Editorials

Corporate Stereotyping is Everywhere By BECKY O'MALLEY Editorial

Friday March 04, 2005

“…the data will, I am confident, reveal that Catholics are substantially underrepresented in investment banking…”  

Huh? What was that again? Who said that? And why would he say it? 

The speaker is the president of a corporation which, among other things, has a major role in training many of the leading U.S. investment bankers. He employs those responsible for admitting would-be investment bankers to elite training programs, and he hires those who train them. The speech in which he expressed this opinion lacked both citations for the data he confidently relied on and a hypothesis for why he believed it to be true. It is not unreasonable, therefore, to expect that in his executive role he would be poorly prepared to make sure that Catholics were not discriminated against in admissions or hiring.  

The question of religious belief qualifications for the lucrative but not necessarily well-regarded job of investment banker is seldom discussed these days, though it was probably a major issue a generation or more ago. My own acquaintance with movers and shakers in the finance industry has been limited to dealings with venture capitalists and investment bankers in the high-tech industry, and religion didn’t play a major role in my transactions.  

Ethnic stereotypes are a different matter. When I was in business I used my father’s White Anglo-Saxon Protestant name to balance my husband and partner’s Irish name on the management roster, and the stereotypically inclined were free to make whatever assumptions they wanted about our respective religions. They would usually be wrong, since I, despite my WASP name, was raised a Catholic, and Mike, despite his Irish name, was raised as a WASP, and neither one of us is now religious. When I used my WASP name, I did hear lots of anti-Catholic quips, even in the 90s.  

Nevertheless, the financial field is now full of people with Irish and Italian names, and it’s a reasonable guess that many of them are Catholics. The tragic loss of hundreds of employees of the Cantor Fitzgerald bond firm in the World Trade Center, all of whose names were listed in various memorial tributes, spotlighted the diversity which now exists in high finance. But just because there’s diversity, prejudice has not necessarily vanished.  

A Wall Street insider who witnessed the spectacle of Richard Grasso being drummed out of the president’s office at the Stock Exchange believes that Grasso’s Italian background was partly involved in the feeding frenzy over his high salary. This observer says that Italians have been traditionally supposed to do the lower level work in the back rooms of the Exchange. The fact that an Italian like Grasso rose through the ranks and ended up making more money than those who were supposed to be running things annoyed some, and they got rid of him. 

The corporation president who opined that Catholics aren’t investment bankers has a surname that seems to be of English origin. Does this make a difference? His WASP name puts him in the position I was in, able to overhear anti-Catholic stereotypes in the course of doing business. Perhaps he unconsciously absorbed them, and they formed the basis for the data-free opinion quoted here.
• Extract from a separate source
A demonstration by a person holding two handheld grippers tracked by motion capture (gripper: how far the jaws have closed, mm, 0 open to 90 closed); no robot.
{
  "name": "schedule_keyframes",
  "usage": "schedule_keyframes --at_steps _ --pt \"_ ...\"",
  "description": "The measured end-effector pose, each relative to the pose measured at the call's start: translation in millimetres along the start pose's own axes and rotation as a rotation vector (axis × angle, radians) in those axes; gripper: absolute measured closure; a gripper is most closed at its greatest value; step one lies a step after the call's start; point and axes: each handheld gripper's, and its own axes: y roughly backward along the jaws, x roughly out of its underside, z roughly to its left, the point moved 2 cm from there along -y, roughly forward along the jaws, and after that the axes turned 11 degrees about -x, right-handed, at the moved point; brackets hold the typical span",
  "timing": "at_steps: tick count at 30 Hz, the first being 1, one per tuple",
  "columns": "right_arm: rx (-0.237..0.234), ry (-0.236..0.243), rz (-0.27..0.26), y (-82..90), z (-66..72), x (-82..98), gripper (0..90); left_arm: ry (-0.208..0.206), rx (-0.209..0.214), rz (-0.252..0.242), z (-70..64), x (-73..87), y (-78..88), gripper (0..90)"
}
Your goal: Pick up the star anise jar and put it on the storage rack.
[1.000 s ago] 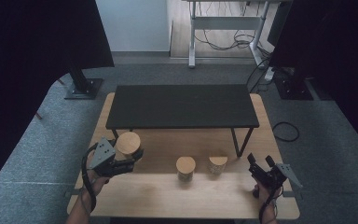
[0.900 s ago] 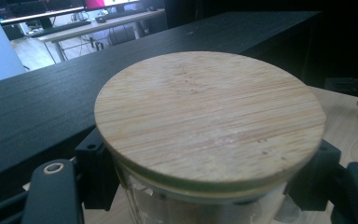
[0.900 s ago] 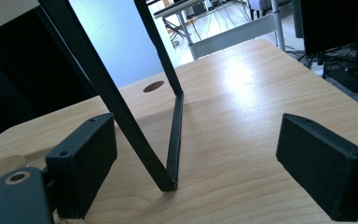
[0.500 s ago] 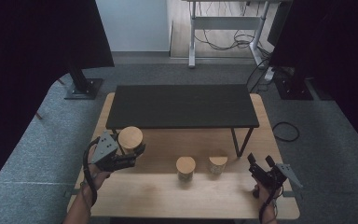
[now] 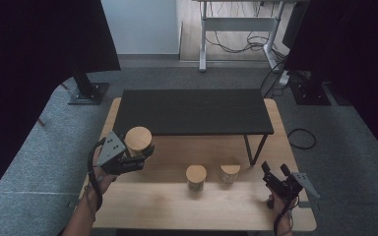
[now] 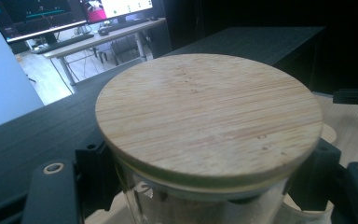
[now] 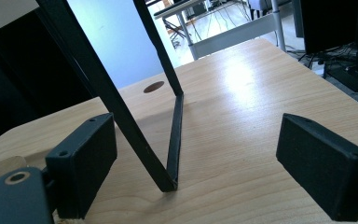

He says about himself “I am Jewish, identified but hardly devout,” and it’s even conceivable that he has subconsciously bought into stereotypes about superior financial acumen associated with his own ethnic group.  

Why does any of this matter? Primarily because he’s an employer, and as an employer he has an obligation to obey laws against discrimination in employment and enforce them in his organization. He is most unwise, as an employer, to reveal his own stereotypic beliefs, if he does indeed hold them, because they give rise to justifiable suspicions that he is not complying with anti-discrimination laws in his corporation. 

And, of course, for those of you who haven’t already guessed his identity, Lawrence Summers is now being accused of condoning discrimination against another under-represented group within his corporation, which is Harvard University. The part of his speech in which he elaborated on his opinions about women’s capabilities got the most attention, but maybe Catholics too should start checking out hiring patterns at Harvard Business School. 

The flag of academic freedom has been erroneously waved over the discussion of Summers’ now infamous speech. He has, as a citizen, the right to think and say anything he wants, and in his role as a professor his right to do so on the job should also be protected. But when he’s speaking as the president of a corporation which is sitting on a $22.6 billion pile of capital, larger than the gross domestic product of Costa Rica, he has the responsibility of an employer, not a professor. His intemperate off-the-cuff remarks should give his board of directors (called Overseers in Harvard-speak) cause for concern about how well he’s carrying out his management duties. Like Caesar’s wife, the president of Harvard Inc. should be above suspicion of discrimination, whether against Catholics or against women.